Рита не пыталась догадаться, почему они расстались, сейчас ей это было совершенно не важно. Более того, она поймала себя на мысли, что даже не испытывает никакой ревности.
Потому, что Лены уже нет на свете? Но ведь это чувство она испытывала даже тогда — теперь-то можно себе признаться, — когда давным-давно, почти в детстве, Сито-Решето невинно прикладывался к щечке какой-нибудь девчонки. Она помнит тягучую тоску на сердце после этого, когда самый яркий солнечный день становился серым…
А сейчас?
А сейчас… Странное дело, но сейчас она была рада… за Сашу. Потому что жизнь одарила его такой отчаянной, такой бескорыстной, ничего не требующей взамен любовью. Жизнь одарила его любовью, которая таким ярким светом нежданно-негаданно осветила ее собственную жизнь. После того как Рита взяла Ванечку, все дни ей стали казаться солнечными.
Она не сжималась от страха, от ужаса за свой порыв, которому она подчинилась в весенний день в маленькой деревушке на чукотском берегу. Она не спрашивала себя — да что такое она сделала? Почему? Она схватила мальчика, прижала его к себе и почувствовала, как ее сердце наполнилось любовью.
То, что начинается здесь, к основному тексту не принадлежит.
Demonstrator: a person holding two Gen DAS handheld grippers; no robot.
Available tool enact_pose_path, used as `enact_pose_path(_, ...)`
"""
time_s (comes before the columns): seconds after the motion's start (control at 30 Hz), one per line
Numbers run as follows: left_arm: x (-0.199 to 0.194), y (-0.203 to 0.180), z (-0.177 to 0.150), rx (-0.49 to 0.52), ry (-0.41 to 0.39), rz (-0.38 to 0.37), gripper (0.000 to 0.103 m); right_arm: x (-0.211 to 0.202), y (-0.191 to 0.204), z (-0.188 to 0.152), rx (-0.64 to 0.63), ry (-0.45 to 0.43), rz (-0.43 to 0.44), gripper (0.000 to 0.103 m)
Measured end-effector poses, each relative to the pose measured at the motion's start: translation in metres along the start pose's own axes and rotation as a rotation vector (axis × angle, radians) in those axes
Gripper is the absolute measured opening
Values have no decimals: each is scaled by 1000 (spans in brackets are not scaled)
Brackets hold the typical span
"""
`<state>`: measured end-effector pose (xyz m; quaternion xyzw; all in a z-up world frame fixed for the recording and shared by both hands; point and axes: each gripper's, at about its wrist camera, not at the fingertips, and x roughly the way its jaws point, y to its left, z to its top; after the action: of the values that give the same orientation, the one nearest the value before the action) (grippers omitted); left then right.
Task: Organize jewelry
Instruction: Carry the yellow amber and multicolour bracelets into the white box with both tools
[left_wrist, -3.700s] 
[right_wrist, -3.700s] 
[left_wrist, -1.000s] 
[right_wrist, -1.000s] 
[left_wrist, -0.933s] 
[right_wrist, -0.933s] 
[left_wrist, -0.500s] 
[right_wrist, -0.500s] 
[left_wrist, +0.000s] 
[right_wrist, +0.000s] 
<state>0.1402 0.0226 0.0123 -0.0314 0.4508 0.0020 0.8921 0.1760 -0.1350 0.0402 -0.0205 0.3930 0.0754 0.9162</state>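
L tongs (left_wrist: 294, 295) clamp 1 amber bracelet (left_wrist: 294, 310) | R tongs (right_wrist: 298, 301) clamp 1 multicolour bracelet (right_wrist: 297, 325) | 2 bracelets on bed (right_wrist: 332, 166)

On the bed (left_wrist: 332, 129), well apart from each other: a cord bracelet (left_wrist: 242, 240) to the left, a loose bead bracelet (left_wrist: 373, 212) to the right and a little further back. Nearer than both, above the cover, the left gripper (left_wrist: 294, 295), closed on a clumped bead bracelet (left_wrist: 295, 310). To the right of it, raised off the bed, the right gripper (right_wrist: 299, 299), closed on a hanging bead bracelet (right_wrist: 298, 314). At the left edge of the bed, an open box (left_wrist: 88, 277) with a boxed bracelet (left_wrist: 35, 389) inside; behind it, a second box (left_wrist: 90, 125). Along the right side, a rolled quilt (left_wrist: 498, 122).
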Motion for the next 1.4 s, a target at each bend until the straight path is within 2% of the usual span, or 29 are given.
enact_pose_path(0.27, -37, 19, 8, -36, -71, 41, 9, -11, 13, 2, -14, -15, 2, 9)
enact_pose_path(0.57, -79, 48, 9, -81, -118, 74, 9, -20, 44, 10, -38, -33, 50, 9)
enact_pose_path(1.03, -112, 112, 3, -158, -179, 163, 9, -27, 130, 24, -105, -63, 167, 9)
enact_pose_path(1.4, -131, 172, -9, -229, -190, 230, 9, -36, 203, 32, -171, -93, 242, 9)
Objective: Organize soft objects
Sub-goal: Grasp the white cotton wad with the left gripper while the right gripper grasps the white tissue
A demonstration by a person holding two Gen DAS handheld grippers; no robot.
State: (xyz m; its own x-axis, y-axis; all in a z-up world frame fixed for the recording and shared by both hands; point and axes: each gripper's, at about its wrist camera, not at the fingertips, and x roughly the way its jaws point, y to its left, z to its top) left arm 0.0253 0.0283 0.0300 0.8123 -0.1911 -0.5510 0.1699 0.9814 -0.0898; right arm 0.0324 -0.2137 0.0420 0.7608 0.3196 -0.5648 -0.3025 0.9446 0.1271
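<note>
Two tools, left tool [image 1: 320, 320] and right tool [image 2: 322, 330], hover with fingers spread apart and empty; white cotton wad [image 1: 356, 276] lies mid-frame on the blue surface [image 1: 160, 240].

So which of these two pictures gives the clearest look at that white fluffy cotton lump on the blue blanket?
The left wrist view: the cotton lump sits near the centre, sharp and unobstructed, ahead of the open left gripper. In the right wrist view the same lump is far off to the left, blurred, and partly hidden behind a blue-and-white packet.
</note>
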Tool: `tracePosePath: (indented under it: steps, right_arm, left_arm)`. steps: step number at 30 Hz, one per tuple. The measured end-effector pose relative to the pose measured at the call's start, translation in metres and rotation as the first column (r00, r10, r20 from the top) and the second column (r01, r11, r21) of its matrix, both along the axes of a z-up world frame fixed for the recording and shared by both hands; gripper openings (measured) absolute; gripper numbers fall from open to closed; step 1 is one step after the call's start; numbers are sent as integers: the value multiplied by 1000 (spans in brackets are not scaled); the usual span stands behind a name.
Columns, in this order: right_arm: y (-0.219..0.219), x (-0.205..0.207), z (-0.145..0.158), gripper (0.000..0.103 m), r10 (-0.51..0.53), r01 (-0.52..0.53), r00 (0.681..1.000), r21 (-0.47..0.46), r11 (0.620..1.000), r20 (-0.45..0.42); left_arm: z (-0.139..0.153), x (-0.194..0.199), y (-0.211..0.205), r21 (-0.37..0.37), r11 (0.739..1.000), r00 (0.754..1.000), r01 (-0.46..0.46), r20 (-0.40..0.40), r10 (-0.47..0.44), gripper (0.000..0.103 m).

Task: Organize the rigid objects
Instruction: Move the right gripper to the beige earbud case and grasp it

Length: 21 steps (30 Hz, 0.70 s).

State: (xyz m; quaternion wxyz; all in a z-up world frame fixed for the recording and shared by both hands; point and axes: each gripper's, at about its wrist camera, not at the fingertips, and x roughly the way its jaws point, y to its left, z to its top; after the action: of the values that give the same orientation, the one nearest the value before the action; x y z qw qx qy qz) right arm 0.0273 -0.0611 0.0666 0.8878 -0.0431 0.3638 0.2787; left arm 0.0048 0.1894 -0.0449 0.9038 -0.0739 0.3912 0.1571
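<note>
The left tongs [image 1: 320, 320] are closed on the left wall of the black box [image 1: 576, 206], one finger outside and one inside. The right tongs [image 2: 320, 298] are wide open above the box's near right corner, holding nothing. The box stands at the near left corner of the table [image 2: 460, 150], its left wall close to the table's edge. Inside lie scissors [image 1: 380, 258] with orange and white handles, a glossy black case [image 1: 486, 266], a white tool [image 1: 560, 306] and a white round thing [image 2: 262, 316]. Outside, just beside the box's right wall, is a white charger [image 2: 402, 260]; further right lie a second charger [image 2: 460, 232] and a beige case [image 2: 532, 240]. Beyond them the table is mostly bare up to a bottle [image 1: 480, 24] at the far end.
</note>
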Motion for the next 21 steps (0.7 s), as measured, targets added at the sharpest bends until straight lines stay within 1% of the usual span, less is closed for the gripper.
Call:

Она снова и снова видела Ванечку, его слабое бледное тельце, холодное, потому что в доме было с утра не топлено… Женщина, которая после смерти Лены присматривала за ним, ожидая, куда ребенка определят местные власти, еще не приходила… А потом она рассказала, что его бумаги должны были быть отправлены в Анадырь…
Рита была в те дни как во сне, ей не нужны были никакие бумаги, только он сам, маленький и теплый. За нее все сделали другие… Впрочем, все это уже совершенно не важно. Ванечка по всем документам ее сын.